关键词:  非增殖性糖尿病视网膜病变  中药雾化  艾灸  疗效
DOI:10.3969/j.issn.1674-070X.2026.02.011
Received:September 24, 2025  
基金项目:国家中医优势专科-护理学(国中医药医政函[2024]90号)。
Therapeutic effects of nebulized Chinese medicine eye fumigation combined with moxibustion in non-proliferative diabetic retinopathy patients with yin deficiency complicated by blood stasis pattern
CHENG Huizhuan, ZHOU Liqiong, ZHU Furong
(Department of Ophthalmology, The First Hospital of Hunan University of Chinese Medicine, Changsha, Hunan 410007, China)
Abstract:
    Objective To observe the therapeutic effects of nebulized Chinese medicine eye fumigation combined with moxibustion in non-proliferative diabetic retinopathy (NPDR) patients with yin deficiency complicated by blood stasis pattern. Methods A total of 82 NPDR patients (164 eyes) with yin deficiency complicated by blood stasis pattern treated at the Department of Ophthalmology of the First Hospital of Hunan University of Chinese Medicine from December 2021 to December 2024 were enrolled. They were randomly divided into a control group and an observation group, with 41 cases (82 eyes) in each group. Both groups received conventional Western medicine and eye fumigation with nebulized Chinese medicines, while the observation group underwent additional acupoint moxibustion. After three months of continuous treatment, the best correct visual acuity (BCVA), numbers of fundus microaneurysms and hemorrhagic spots, area of microvascular lesions, Chinese medicine pattern scores, and serum levels of vascular endothelial growth factor (VEGF) and placental growth factor (PLGF) were compared between groups before and after treatment. Post-treatment total clinical effective rate and adverse reactions were also evaluated. Results Compared with pre-treatment levels, both groups showed improvement in BCVA after treatment (P<0.05), with the observation group demonstrating superior outcomes to the control group (P<0.05). Following treatment, the numbers of fundus microaneurysms and hemorrhagic spots, as well as the area of microvascular lesions were all reduced compared to pre-treatment values in both groups (P<0.05), and the observation group had significantly lower values than the control group (P<0.05).
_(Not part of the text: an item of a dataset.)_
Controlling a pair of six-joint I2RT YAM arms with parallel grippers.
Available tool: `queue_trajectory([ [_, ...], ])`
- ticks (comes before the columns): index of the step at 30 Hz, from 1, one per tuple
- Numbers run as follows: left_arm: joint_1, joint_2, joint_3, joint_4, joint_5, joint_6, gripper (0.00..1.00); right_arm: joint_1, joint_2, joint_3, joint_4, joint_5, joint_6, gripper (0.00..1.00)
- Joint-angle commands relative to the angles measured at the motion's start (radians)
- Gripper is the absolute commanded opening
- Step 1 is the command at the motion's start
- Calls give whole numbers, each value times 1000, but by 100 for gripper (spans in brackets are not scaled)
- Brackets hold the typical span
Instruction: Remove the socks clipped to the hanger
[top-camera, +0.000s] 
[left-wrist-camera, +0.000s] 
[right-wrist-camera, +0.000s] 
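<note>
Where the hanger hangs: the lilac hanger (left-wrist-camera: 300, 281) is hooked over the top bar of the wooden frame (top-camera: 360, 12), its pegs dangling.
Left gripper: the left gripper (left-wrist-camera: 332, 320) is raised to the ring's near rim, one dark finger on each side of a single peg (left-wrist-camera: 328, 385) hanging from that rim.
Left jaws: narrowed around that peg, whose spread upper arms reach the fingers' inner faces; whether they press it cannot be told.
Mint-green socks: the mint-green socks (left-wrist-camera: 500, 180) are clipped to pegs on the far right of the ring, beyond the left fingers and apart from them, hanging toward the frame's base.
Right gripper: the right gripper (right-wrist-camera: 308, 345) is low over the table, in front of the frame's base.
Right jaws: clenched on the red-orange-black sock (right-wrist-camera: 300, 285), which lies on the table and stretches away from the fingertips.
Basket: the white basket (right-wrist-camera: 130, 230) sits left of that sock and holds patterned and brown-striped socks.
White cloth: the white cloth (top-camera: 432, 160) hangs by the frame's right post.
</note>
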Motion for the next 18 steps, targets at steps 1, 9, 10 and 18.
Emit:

The Chinese medicine pattern scores and levels of VEGF and PLGF in both groups were lower than those before treatment (P<0.05), with the observation group showing significantly lower levels than the control group (P<0.05). The total effective rate in the observation group (92.7%) was significantly higher than that in the control group (68.3%) (P<0.05). No adverse reactions occurred in either group. Conclusion The application of nebulized Chinese medicine eye fumigation combined with moxibustion in treating NPDR patients with yin deficiency complicated by blood stasis pattern can improve the patients' visual acuity, fundus lesions, and Chinese medicine pattern scores, with favorable safety.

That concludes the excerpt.